** Opening SUPPLIED INFORMATION block **

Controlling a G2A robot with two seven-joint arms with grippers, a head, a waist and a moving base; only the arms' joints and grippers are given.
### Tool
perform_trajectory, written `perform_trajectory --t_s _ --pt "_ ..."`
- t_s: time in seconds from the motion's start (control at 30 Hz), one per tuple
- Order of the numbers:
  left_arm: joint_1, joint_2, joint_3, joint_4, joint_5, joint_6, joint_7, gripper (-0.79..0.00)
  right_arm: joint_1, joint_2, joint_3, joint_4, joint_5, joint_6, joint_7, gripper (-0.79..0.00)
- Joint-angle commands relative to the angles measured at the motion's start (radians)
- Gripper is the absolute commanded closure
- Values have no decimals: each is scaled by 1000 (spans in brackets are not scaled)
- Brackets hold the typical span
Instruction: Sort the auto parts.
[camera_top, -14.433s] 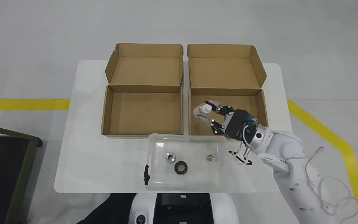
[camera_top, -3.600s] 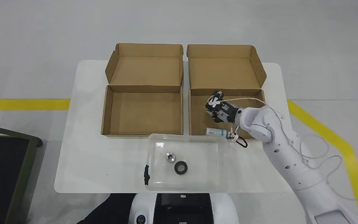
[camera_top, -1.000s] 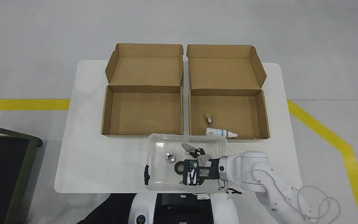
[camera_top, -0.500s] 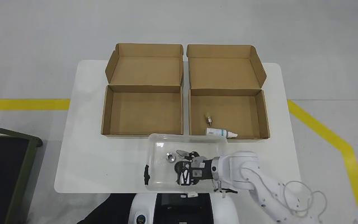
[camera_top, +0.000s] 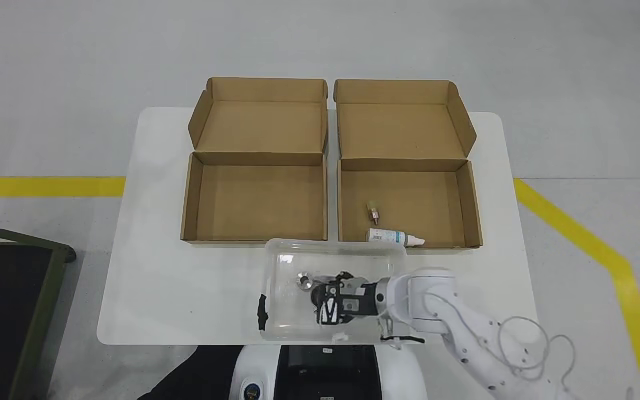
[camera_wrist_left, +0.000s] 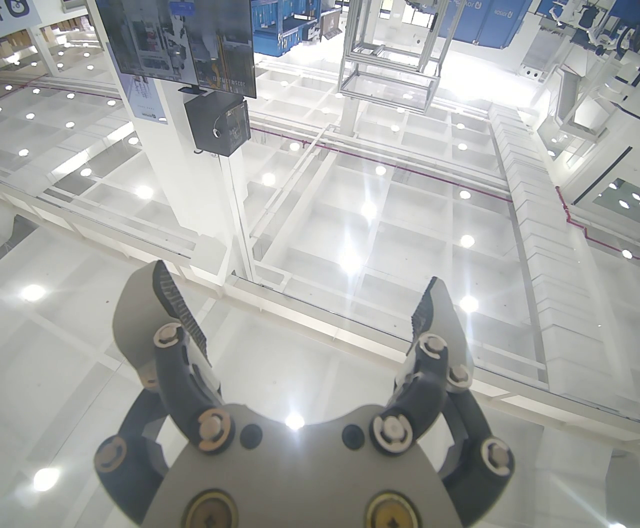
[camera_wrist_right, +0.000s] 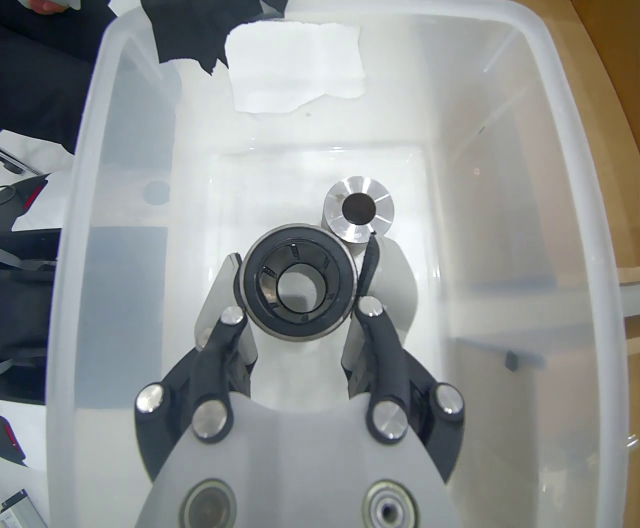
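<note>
**Condition.** The right gripper (camera_wrist_right: 302, 257) is down inside the clear bin (camera_wrist_right: 575, 210). Its fingers (camera_wrist_right: 371, 260) are drawn in to the width of the black bearing (camera_wrist_right: 298, 300) and appear to press it on both flanks. The bearing sits low in the bin, near the middle. The left gripper (camera_wrist_left: 296, 277) is spread wide, holds nothing and points upward, away from the table.

**Hazards, as judged:**
1. The silver sleeve (camera_wrist_right: 358, 209) stands against the bearing, and one fingertip looks to touch it. A lift could tip it, drag it, or wedge it into the grip.
2. The hold is on a smooth round rim, near the fingertips. An off-centre pinch could let the bearing roll free and drop.
3. The bin looks light, so a sideways pull could shove it into the boxes.
4. The right box (camera_top: 440, 195) holds a small fitting (camera_top: 374, 211) and a tube (camera_top: 392, 236), and the left box (camera_top: 255, 200) lies beside it. Misplacement is possible, since the correct box cannot be told.
</note>
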Motion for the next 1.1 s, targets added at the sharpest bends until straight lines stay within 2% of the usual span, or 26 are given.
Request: perform_trajectory --t_s 0.0,0.03,0.1,0.17,0.2,0.27,0.8,1.07 --pt "0 0 0 0 0 0 0 -785 -1 -1 -2 4 4 4 -6 -376" --pt "0 0 0 0 0 0 0 -785 -2 -1 -1 5 7 8 -9 -357" --pt "0 0 0 0 0 0 0 -785 -3 -1 1 7 8 13 -14 -243" --pt "0 0 0 0 0 0 0 -785 -4 0 6 5 10 13 -18 -179" --pt "0 0 0 0 0 0 0 -785 -4 1 10 3 12 12 -18 -83" --pt "0 0 0 0 0 0 0 -785 -6 3 19 -6 14 9 -17 -3" --pt "0 0 0 0 0 0 0 -785 -54 31 145 -131 145 -38 -29 0" --pt "0 0 0 0 0 0 0 -785 -43 36 188 -161 238 -43 -75 0"
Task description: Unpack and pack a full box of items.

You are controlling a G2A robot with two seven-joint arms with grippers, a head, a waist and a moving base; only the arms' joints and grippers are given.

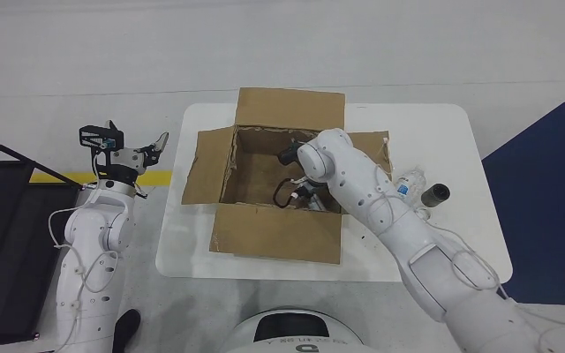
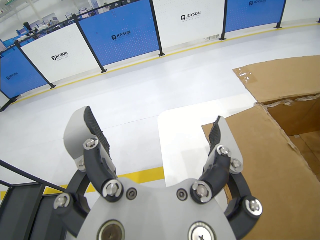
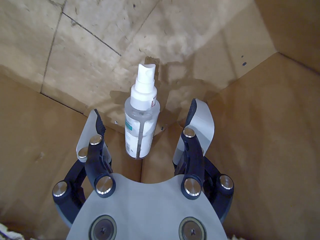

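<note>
top view shows the white bench carrying a large cardboard box with all four flaps folded outward, set on the middle of the bench toward its left half. the right arm crosses from the near right corner and bends down into the open box. the left arm stands off the bench's left side, above the grey floor and its yellow line, well apart from the box's inside.

the left tool points away from the robot, just beside the bench's left edge. in the left wrist view the left tool has its fingers spread wide with nothing between them, and the box's left flap lies beyond its right finger.

in the right wrist view the right tool sits deep inside the box, brown walls all round, near a corner. its fingers are spread. a clear spray bottle with a white pump head sits between them, apart from both pads, a gap on each side. i cannot tell whether the bottle lies flat or leans on the cardboard.

on the bench to the right of the box rest a crumpled clear packet and, just beside it, a small dark cylinder.
</note>
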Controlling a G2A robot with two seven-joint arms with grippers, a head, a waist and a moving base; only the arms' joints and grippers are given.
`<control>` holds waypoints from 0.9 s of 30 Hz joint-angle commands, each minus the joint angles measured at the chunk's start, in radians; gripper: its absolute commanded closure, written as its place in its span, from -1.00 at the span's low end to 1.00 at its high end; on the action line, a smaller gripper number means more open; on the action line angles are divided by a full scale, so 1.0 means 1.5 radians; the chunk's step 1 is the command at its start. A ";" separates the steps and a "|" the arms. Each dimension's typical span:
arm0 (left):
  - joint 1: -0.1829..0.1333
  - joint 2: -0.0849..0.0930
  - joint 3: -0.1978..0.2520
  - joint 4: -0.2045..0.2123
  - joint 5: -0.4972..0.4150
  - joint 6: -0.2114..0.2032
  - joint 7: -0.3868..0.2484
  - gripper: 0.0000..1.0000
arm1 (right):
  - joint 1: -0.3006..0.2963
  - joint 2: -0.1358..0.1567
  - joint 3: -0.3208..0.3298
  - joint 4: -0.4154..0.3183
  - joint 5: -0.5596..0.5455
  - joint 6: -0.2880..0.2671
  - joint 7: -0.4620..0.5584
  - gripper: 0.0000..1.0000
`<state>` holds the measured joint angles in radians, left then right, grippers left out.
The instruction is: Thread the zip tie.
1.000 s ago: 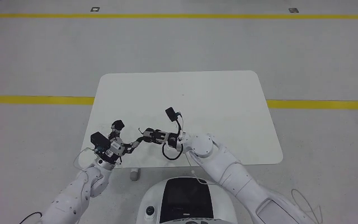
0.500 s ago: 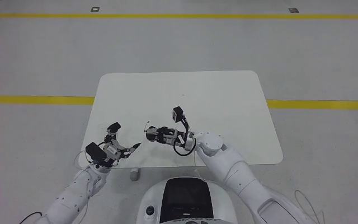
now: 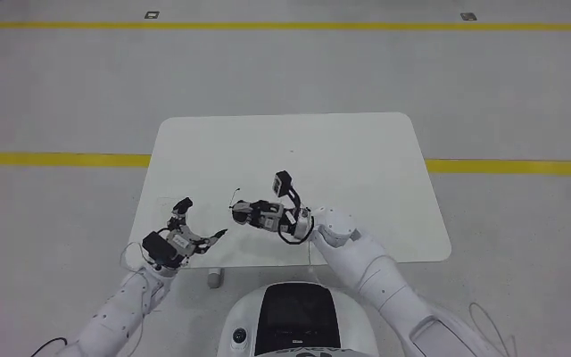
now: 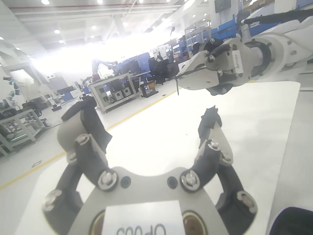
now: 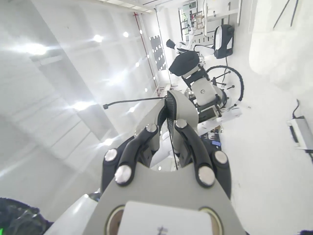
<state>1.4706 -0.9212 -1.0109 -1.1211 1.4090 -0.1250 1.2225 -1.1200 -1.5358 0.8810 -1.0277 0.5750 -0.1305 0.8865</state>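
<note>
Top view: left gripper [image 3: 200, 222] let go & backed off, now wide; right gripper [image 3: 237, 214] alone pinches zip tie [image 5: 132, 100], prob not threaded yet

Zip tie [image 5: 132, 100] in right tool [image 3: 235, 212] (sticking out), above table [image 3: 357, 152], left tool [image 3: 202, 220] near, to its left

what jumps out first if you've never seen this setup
The right hand is shut on a thin black zip tie, holding it up over the near side of the white table. Facing it across a small gap, the left hand is wide open and empty.
</note>
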 commanded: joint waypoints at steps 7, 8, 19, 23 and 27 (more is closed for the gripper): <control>-0.022 -0.008 0.015 0.048 0.032 0.007 0.062 -1.00 | 0.029 -0.011 -0.018 0.035 0.040 0.048 0.013 1.00; -0.022 -0.008 0.015 0.048 0.032 0.007 0.062 -1.00 | 0.029 -0.011 -0.018 0.035 0.040 0.048 0.013 1.00; -0.018 -0.013 0.023 0.029 0.014 -0.002 0.032 -1.00 | 0.015 -0.016 -0.021 0.011 0.072 0.069 -0.018 1.00; -0.020 -0.015 0.027 0.026 0.020 0.002 0.031 -1.00 | 0.021 -0.018 -0.024 0.015 0.068 0.067 -0.023 1.00; -0.020 -0.015 0.027 0.026 0.020 0.002 0.031 -1.00 | 0.019 -0.018 -0.024 0.015 0.068 0.068 -0.026 1.00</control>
<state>1.4411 -0.9440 -0.9701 -1.0821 1.4391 -0.1221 1.2684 -1.0888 -1.5624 0.8445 -1.0053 0.6766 -0.0298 0.8519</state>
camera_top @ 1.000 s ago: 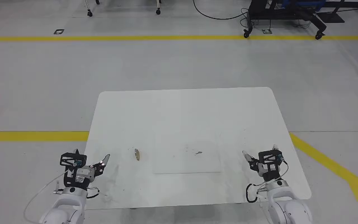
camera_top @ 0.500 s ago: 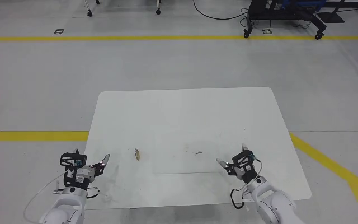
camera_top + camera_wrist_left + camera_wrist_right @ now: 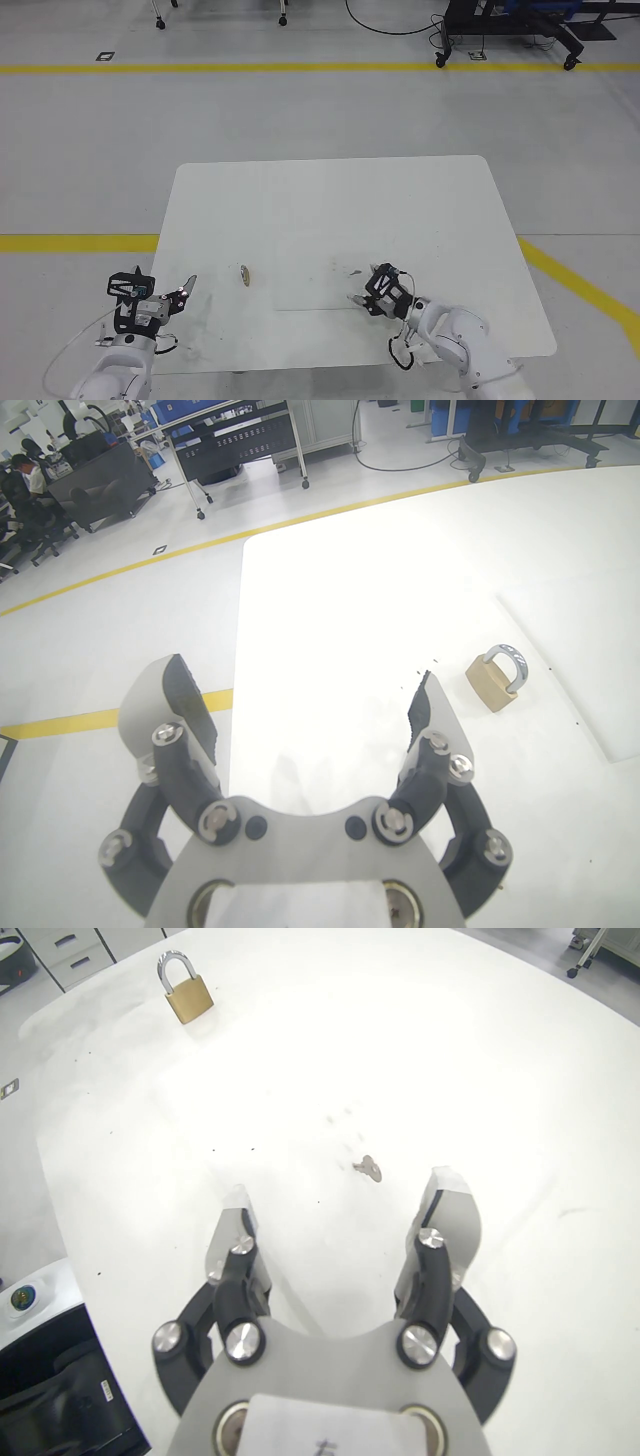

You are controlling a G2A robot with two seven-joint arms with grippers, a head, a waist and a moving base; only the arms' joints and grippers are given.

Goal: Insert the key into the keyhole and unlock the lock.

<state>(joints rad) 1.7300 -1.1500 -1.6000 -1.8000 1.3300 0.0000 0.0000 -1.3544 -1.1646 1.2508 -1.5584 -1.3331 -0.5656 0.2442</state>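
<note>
A small brass padlock (image 3: 244,276) with a silver shackle lies on the white table (image 3: 330,210), left of centre; it also shows as the padlock (image 3: 495,682) and the padlock (image 3: 185,995). A small silver key (image 3: 354,272) lies flat near the table's middle, seen close as the key (image 3: 369,1168). My right gripper (image 3: 368,297) is open just in front of the key, which lies a little beyond its fingertips; in its wrist view the right gripper (image 3: 345,1193) holds nothing. My left gripper (image 3: 172,290) is open at the table's front left corner, and the left gripper (image 3: 305,695) holds nothing, the padlock off to one side.
A thin white mat (image 3: 335,280) lies under the key area. Yellow floor lines (image 3: 80,243) run beside the table. Wheeled carts and equipment (image 3: 510,25) stand far behind on the floor. The table's rear half has free room.
My right arm has swung from the table's front right corner leftward toward the key, staying open. The left arm, padlock and key have not moved.
</note>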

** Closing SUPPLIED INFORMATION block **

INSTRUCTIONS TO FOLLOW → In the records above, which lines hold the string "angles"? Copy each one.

TASK SOLUTION →
- Joint-angle commands relative to the angles measured at the motion's start (radians)
`<control>` holds waypoints from 0.9 s of 30 Hz joint-angle commands, each minus the joint angles measured at the chunk's start, in radians; gripper: its absolute commanded closure, written as its place in its span, from -1.00 at the span's low end to 1.00 at its high end; on the action line, a smaller gripper number means more open; on the action line angles are divided by a full scale, so 1.0 means 1.5 radians; the chunk's step 1 is the command at its start. A ";" separates the steps and a "|" the arms. Each dimension's typical span:
`<state>` holds the measured joint angles in radians, left then right, grippers left out.

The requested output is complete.